BEIJING (Reuters) - The twenty-six year-old daughter of a rags-to-riches property developer is China’s wealthiest person, with a $16 billion fortune, Forbes magazine said on Monday.
Yang Huiyan shot to the top of the China Rich List after the firm her father founded floated on the Hong Kong stock exchange in April, creating five billionaires at once.
Her low-profile father, Yeung Kwok Keung -- who worked as a farmer and on construction sites before making his fortune, according to Chinese media -- had transferred his stake in Country Garden Holdings Co. to his daughter in 2005.
Also Asia’s richest woman, the Ohio State University graduate this year married the son of a top Chinese official she met on a blind date, the China Daily reported.

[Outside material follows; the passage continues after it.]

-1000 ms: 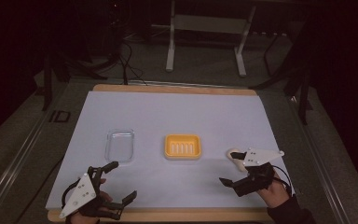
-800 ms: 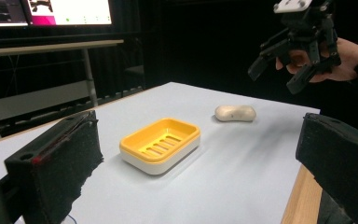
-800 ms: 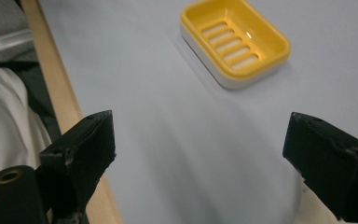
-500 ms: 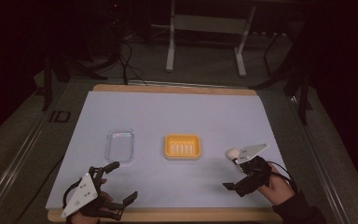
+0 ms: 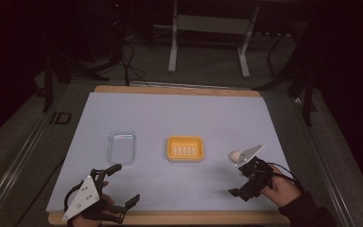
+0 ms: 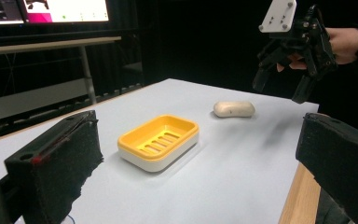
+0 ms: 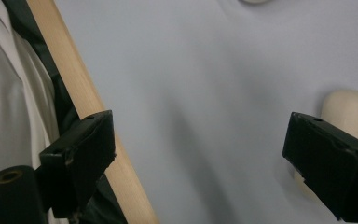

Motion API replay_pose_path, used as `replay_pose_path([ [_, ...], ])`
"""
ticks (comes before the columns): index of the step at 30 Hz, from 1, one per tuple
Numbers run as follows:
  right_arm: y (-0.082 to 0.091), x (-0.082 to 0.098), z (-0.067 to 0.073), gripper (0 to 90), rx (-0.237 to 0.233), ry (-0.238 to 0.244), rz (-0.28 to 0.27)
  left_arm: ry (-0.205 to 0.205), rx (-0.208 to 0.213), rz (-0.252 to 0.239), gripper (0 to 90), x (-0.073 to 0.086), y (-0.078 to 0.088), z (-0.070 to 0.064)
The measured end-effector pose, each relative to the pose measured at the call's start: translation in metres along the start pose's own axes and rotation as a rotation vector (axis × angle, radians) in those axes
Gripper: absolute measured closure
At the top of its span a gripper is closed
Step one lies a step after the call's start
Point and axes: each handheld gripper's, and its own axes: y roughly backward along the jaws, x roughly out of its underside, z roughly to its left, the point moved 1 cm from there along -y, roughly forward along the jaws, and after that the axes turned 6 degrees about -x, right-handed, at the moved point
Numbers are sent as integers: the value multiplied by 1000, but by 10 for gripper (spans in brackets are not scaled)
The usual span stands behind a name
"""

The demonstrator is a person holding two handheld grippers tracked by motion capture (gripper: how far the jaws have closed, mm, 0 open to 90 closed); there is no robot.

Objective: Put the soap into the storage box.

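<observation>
so, the work in hand looked like getting the bar of soap into the yellow soap dish. the soap lay flat on the white table cover, well apart from the dish and at about 3 o'clock from it, untouched by either tool.

right gripper hovered just at 5 o'clock of the soap, held up off the cover in the person's right hand, its grey plate tilted toward the bar. jaws stood wide apart and gripped nothing; in the right gripper view the pale soap peeked out beside the far jaw rather than between the two, so the tool was not lined up on it yet (judging only from that angle). likely held high and spread so it could come down astride the bar.

left gripper sat at the near edge, around 7 o'clock of the dish, jaws likewise spread and empty. it seemed parked there to keep out of the way. a clear plastic lid or tray lay at 9 o'clock of the dish, near but not touching.

the left gripper view gave the dish slotted and empty, soap beyond it, the right gripper above that.

next move, i'd guess: swing right jaws over the bar, then close.
</observation>
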Motion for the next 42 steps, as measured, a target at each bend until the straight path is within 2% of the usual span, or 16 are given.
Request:
replay_pose_path([
  [1, 0, 0, -2, 91, -2, -9, 30, -2, 0, 2, 2, 0, 0, 0],
  [3, 0, 0, -2, 91, -3, -14, 36, -2, 0, 3, 2, 0, 0, 0],
  [4, -1, 1, -3, 91, -12, -25, 70, -3, -1, 4, 2, 0, 0, 0],
  [6, -1, 1, -3, 91, -12, -25, 70, -3, 0, 4, 2, 0, 0, 0],
  [7, -2, 2, -4, 91, -18, -34, 106, -7, 0, 8, 2, 0, 0, 0],
  [15, -2, 4, -7, 95, -17, -52, 187, -8, 0, 8, 2, 0, -1, 0],
  [18, -2, 5, -8, 95, -18, -57, 197, -8, -1, 7, 2, 0, -1, 0],
  [19, -2, 6, -10, 95, -19, -65, 222, -7, -3, 2, 2, 0, 0, -1],
  [21, -1, 6, -10, 123, -10, -67, 237, -9, -4, 4, 2, 0, 0, -1],
  [26, -4, 9, -12, 113, 5, -78, 277, -10, -2, 7, 2, 0, -1, -1],
  [27, -5, 10, -13, 113, -2, -99, 295, -10, -2, 7, 2, 0, -1, -1],
  [29, -5, 10, -14, 113, -7, -104, 305, -10, -2, 8, 2, 0, -1, -1],
  [34, -7, 16, -20, 112, -26, -162, 371, -10, -2, 10, 2, 0, -1, -1],
  [37, -7, 17, -22, 112, -27, -164, 377, -10, -2, 11, 2, 0, -1, -1],
  [38, -6, 19, -26, 112, -28, -193, 396, -10, -2, 11, 2, 0, -1, -1],
  [42, -5, 23, -34, 112, -26, -231, 414, -10, -2, 12, 2, 0, -2, -1],
])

She is one of the few on the list to have inherited her wealth, in a country where booming economic growth has created fortunes virtually overnight.
The economy has expanded so fast that the country’s 40 wealthiest people are now all dollar billionaires, compared with just 15 last year, Forbes said in a press release.
Their combined net worth more than tripled to $120 billion, from last year’s $38 billion, Forbes said.
But as the number of the super-rich grows, officials in Beijing are stepping up efforts to tackle the gulf between rich and poor because they fear it threatens social stability.
Real estate was among the most lucrative sectors. Eight of the top ten have big property development interests.
“Household incomes are rising rapidly, and a growing number of people are moving into cities from rural areas. Those trends are creating great business opportunities for property developers,” said Russell Flannery, Forbes senior editor and compiler of the China Rich List.
Country Garden, based in the southern city of Guangdong focuses on building villas, townhouses and large apartments.
Yang’s father is still chairman and chief executive while she sits on the board as an executive director.
Last year’s number one on the Forbes list, Wong Kwong Yu, slipped nine places to squeeze into the top ten, even though his fortune rose by nearly 50 percent.
Forbes compiles its list by looking at stakes in listed and private companies and other assets. It excludes Hong Kong residents like tycoon Li Ka-shing -- estimated by Forbes to have a $22 billion fortune in January.